Day 5: "Between giving up and hanging on".
On the fifth day of our desert tour, it becomes clear to all "Webrepublicans" - in one way or another - that we are passionate hobbyists, but not mountain bike professionals. During the night, the wind blew so hard around our tents that we hardly got a wink of sleep ... but still we saddle up, hoping to spot maybe one of the rhinos we're talking about here. At least we are told that they sometimes stay in the "Palmwag Concession"; a protected area that we will pass today. But we are tired, exhausted and struggling with our own demands: Oscar, our consultant, has to give up halfway through today's walk, transfer to the support vehicle ... and is quite annoyed about it. Team manager Samuel holds out, but has to say goodbye to the idea of being able to ride the entire tour at the head of the group. The desert, we also realize, makes us more humble. And shows that we humans - despite the brilliant organization around the "Challenge4ACause" - cannot, must not, should not dominate on every terrain. This is a lesson we will take back with us into our everyday lives.

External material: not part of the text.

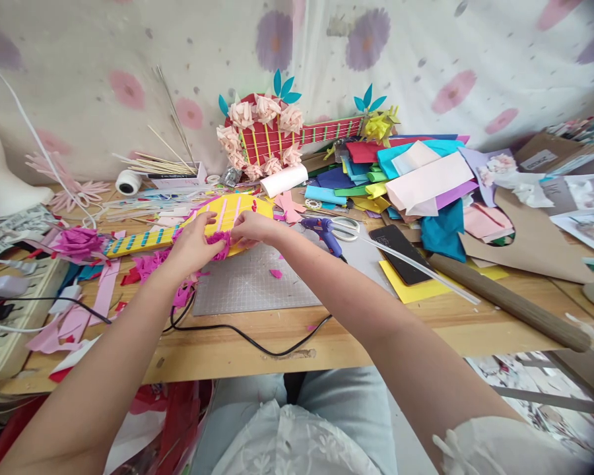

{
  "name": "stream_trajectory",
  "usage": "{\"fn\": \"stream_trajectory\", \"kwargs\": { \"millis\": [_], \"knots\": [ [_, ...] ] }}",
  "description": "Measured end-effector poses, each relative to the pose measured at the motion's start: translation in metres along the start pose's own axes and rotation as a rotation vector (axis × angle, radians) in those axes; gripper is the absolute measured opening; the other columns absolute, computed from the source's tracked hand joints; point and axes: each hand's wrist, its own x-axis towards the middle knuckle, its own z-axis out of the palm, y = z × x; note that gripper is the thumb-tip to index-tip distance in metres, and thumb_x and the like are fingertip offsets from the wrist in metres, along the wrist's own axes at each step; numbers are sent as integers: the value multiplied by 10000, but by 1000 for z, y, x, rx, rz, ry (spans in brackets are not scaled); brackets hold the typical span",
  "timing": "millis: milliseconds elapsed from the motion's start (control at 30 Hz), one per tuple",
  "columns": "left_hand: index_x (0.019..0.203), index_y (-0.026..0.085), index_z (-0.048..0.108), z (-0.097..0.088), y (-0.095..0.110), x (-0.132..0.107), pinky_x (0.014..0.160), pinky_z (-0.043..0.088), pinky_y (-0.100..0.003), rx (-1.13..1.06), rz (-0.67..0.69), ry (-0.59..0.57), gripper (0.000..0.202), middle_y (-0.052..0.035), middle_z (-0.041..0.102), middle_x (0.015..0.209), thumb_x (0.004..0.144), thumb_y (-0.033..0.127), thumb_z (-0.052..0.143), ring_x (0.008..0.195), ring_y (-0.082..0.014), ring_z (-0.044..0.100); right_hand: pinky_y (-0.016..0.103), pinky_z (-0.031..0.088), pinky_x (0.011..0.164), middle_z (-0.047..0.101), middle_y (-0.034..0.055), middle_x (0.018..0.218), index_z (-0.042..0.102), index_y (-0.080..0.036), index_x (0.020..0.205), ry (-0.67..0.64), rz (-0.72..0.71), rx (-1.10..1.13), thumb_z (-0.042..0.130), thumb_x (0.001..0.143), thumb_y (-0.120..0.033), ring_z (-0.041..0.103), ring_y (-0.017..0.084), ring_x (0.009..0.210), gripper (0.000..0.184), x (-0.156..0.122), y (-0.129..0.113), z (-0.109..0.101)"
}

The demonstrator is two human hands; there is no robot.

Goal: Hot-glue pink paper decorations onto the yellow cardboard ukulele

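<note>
A yellow paper guitar (228, 214) with pink strings and a blue-marked neck lies on the wooden table (287, 336), partly over a grey cutting mat (257, 287). Both hands meet at its lower edge. My left hand (194, 243) and my right hand (250, 229) pinch a magenta crepe-paper flower (221, 243) against the guitar body, fingers closed on it. More magenta paper scraps (151, 264) lie left of the hands.
A red paper guitar (277, 135) with pale pink flowers leans on the wall. A purple glue gun (324, 231), scissors (346, 227), a phone (398, 254), stacked coloured paper (416, 178) and a wooden rod (509, 303) lie right. A black cable (257, 343) runs along the front edge.
</note>
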Motion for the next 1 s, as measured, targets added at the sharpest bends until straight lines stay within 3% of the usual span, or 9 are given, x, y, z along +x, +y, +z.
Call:
{"fn": "stream_trajectory", "kwargs": {
  "millis": [233, 433, 700, 1000],
  "knots": [
    [1259, 216, 416, 2, 7, -4, 1009, 380, -407, 66, 23, 12, 607, -90, 546, 1270, 687, 335, 579, 1195, -248, 494, 190, 487, 502, 633, 16, 732, 387, -184, 804, 36, -59, -2, 539, 722, -105, 604, 97, 563, 190, -1, 9, 2],
    [1305, 186, 352, 14, 22, -10, 1083, 249, -489, 181, 127, 110, 779, -152, 425, 1362, 615, 363, 667, 1298, -322, 355, 236, 526, 542, 618, 18, 748, 420, -180, 803, 96, -89, -44, 542, 712, -118, 631, 124, 599, 164, 8, 15, 4],
    [1370, 208, 273, 17, 28, -12, 1118, 78, -541, 273, 106, 126, 885, -150, 352, 1429, 596, 360, 676, 1349, -332, 270, 243, 529, 552, 604, 15, 738, 417, -181, 791, 56, -72, 2, 536, 706, -90, 642, 130, 600, 172, 3, 14, 3],
    [1407, 171, 221, 25, 33, -16, 1118, -11, -559, 301, 114, 211, 889, -180, 310, 1451, 648, 357, 646, 1385, -326, 195, 284, 550, 617, 656, 66, 852, 479, -164, 791, 107, -135, -210, 537, 714, -138, 660, 173, 733, 99, -3, 5, 2]
  ]
}}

Day 6 and 7: "At your own limits".
On the last two days of our "Challenge4ACause" we want to take it all in one more time - the challenge, the sweat, the sun, the pain. We want to reach the "Overhanging Rocks", an ancient stone formation and a secret highlight of the tour, by mountain bike. In front of our inner eyes we already see how we cross the finish line in Doros Nawas and hug each other. The end of the route demands everything from us once again. Juan's knee, which has already caused him problems at the beginning of the tour, forces him to listen to his body after a few kilometers and to change from the bike to the support vehicle. Now he enjoys a great safari in the jeep: "We can also crush it inside the car!", the driver motivates Juan - and pushes the gas pedal. Only to slow down again: Elephants and giraffes appear, a salute of nature to these - as one German participant puts it - "positively nuts" who have spent a week braving the elements in the desert. And then it's over, there are a few tears, a mixture of exhaustion and joy; a lot of relief at having made it.

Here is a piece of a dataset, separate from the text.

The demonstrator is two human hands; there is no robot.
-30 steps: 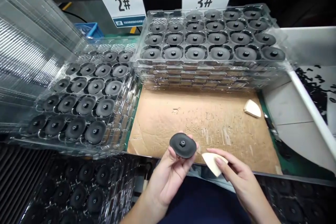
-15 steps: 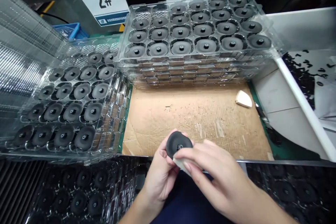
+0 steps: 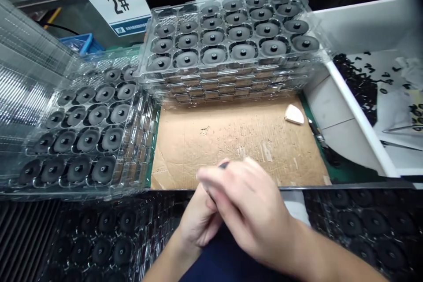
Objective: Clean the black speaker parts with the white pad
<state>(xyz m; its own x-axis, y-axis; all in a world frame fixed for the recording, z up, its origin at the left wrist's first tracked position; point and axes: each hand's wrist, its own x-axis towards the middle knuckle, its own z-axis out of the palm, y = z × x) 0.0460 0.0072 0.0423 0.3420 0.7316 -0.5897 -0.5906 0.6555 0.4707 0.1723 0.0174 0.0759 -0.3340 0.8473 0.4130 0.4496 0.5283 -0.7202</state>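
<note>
My left hand [image 3: 200, 220] is closed round a black round rubber-like part [image 3: 224, 165], of which only a dark sliver of rim shows. Bent across the top of it, my right hand [image 3: 249, 202] covers most of that part, its fingers curled down. The white pad seen in those fingers a moment earlier is hidden now. Both hands are together at the front edge of a cardboard sheet [image 3: 211, 141].
Stacked clear trays [image 3: 198, 70] of black round parts stand behind the cardboard, with another stack [image 3: 132, 150] at left. A white wedge-shaped block [image 3: 294, 114] and a dark-handled tool [image 3: 319, 136] lie at right, beside a white bin [image 3: 360, 116] with small black pieces.
My right hand has swung up and left over the black round part, hiding its face and the white pad. The view has shifted slightly.
</note>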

During the conversations in the Webrepublic team, but also with the other participants of the "Challenge4ACause", we reflect on the experience: Of course it is a special (and privileged, we may admit!) way to create awareness for the situation of the black rhino and generally the endangered flora and fauna of Namibia - because an adventure component is included, because we are excellently looked after. But still, what we did here is not a vacation: the "Challenge4ACause" is a real challenge; the pedals have to be pedaled, in deep sand or on gravel roads - up hill, down hill. And we see practically on the spot which projects are initiated with the participation fees - how urgently these projects are needed. Finally, the whole thing has a certain "addictive factor," despite the strain. At least that's what Campaign Manager Juan asks as we make our way home: "Guys - do you think there are other challenges like this? I would like to see Botswana!"
* On authorship: The diary entries are a synopsis of audio memos by Webrepublic contributors Tom Hanan, Samuel Kirchhof, Oscar Pfeiffer and Juan Garcia. They were edited by Editor-in-Chief Johannes Hapig.